** ACTIVITY **
Each line below needs to be duplicated without alteration.

════

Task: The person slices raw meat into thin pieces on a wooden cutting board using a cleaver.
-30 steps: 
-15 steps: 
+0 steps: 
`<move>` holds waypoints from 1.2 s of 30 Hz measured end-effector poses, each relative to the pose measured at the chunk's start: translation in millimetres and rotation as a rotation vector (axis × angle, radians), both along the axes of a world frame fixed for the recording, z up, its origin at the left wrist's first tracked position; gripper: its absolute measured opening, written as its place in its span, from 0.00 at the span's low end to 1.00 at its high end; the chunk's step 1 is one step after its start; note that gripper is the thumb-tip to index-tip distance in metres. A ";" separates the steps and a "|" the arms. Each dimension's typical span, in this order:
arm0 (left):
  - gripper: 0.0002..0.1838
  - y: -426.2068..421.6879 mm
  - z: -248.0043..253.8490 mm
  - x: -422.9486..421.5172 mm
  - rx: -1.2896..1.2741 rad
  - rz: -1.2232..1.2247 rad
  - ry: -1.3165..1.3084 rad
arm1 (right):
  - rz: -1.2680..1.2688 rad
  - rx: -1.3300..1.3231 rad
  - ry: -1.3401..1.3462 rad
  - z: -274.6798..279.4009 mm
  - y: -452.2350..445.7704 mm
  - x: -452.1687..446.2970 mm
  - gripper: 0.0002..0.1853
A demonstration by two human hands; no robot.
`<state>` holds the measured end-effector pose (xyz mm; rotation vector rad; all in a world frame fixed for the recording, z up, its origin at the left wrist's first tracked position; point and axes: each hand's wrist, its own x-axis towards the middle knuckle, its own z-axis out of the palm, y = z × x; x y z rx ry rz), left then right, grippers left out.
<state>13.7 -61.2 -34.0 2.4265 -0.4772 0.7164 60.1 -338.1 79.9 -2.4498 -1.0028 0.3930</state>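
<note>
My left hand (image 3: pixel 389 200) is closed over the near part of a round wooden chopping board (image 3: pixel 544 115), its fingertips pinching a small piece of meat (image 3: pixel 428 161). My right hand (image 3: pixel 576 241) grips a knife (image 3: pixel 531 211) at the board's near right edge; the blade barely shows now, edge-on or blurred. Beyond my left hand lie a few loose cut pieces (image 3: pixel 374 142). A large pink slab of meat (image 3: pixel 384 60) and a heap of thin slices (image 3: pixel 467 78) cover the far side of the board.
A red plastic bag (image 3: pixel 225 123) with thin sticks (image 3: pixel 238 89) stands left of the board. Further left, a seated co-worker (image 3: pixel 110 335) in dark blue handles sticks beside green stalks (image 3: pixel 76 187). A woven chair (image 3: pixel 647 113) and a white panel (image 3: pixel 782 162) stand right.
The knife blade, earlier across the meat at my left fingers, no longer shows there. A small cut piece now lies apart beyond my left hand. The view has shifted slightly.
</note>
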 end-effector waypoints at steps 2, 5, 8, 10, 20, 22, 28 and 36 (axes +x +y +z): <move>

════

** RESPONSE **
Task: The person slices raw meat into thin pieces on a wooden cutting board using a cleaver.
-30 steps: 
-15 steps: 
+0 steps: 
`<move>` holds waypoints from 1.2 s of 30 Hz measured end-effector poses, each relative to the pose measured at the chunk's start: translation in millimetres and rotation as a rotation vector (axis × angle, radians), both along the axes of a world frame fixed for the recording, z up, its origin at the left wrist's first tracked position; gripper: its absolute measured opening, written as its place in its span, from 0.00 at the span's low end to 1.00 at its high end; the chunk's step 1 is one step after its start; note that gripper is the thumb-tip to index-tip distance in metres. A ";" separates the steps and a "|" the arms. Each dimension's typical span, in this order:
arm0 (left):
  - gripper: 0.0002..0.1838
  - y: -426.2068..421.6879 mm
  - z: -248.0043..253.8490 mm
  - x: -422.9486..421.5172 mm
  - rx: -1.2896..1.2741 rad
  - rz: -1.2232..1.2247 rad
  - ry: -1.3165..1.3084 rad
arm1 (right):
  - rz: -1.2680..1.2688 rad
  - rx: -1.3300..1.3231 rad
  - ry: -1.3401..1.3462 rad
  - z: -274.6798..279.4009 mm
  - y: -452.2350..445.7704 mm
  - x: -452.1687..446.2970 mm
  - gripper: 0.0002..0.1853
A demonstration by two human hands; no robot.
`<state>` holds the measured end-effector pose (xyz mm; rotation vector rad; all in a world frame fixed for the recording, z up, its origin at the left wrist's first tracked position; point and axes: each hand's wrist, its own x-axis towards the middle knuckle, its own z-axis out of the palm, y = z × x; x y z rx ry rz), left then right, grippers left out.
<state>13.7 -61.2 -34.0 2.4265 -0.4772 0.7164 60.1 -338.1 79.9 -2.4498 -1.0028 0.3930</state>
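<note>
My left hand (image 3: pixel 389 200) is closed over the near part of a round wooden chopping board (image 3: pixel 544 115), its fingertips pinching a small piece of meat (image 3: pixel 428 161). My right hand (image 3: pixel 576 241) grips a knife (image 3: pixel 531 211) at the board's near right edge; the blade barely shows now, edge-on or blurred. Beyond my left hand lie a few loose cut pieces (image 3: pixel 374 142). A large pink slab of meat (image 3: pixel 384 60) and a heap of thin slices (image 3: pixel 467 78) cover the far side of the board.
A red plastic bag (image 3: pixel 225 123) with thin sticks (image 3: pixel 238 89) stands left of the board. Further left, a seated co-worker (image 3: pixel 110 335) in dark blue handles sticks beside green stalks (image 3: pixel 76 187). A woven chair (image 3: pixel 647 113) and a white panel (image 3: pixel 782 162) stand right.
The knife blade, earlier across the meat at my left fingers, no longer shows there. A small cut piece now lies apart beyond my left hand. The view has shifted slightly.
</note>
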 end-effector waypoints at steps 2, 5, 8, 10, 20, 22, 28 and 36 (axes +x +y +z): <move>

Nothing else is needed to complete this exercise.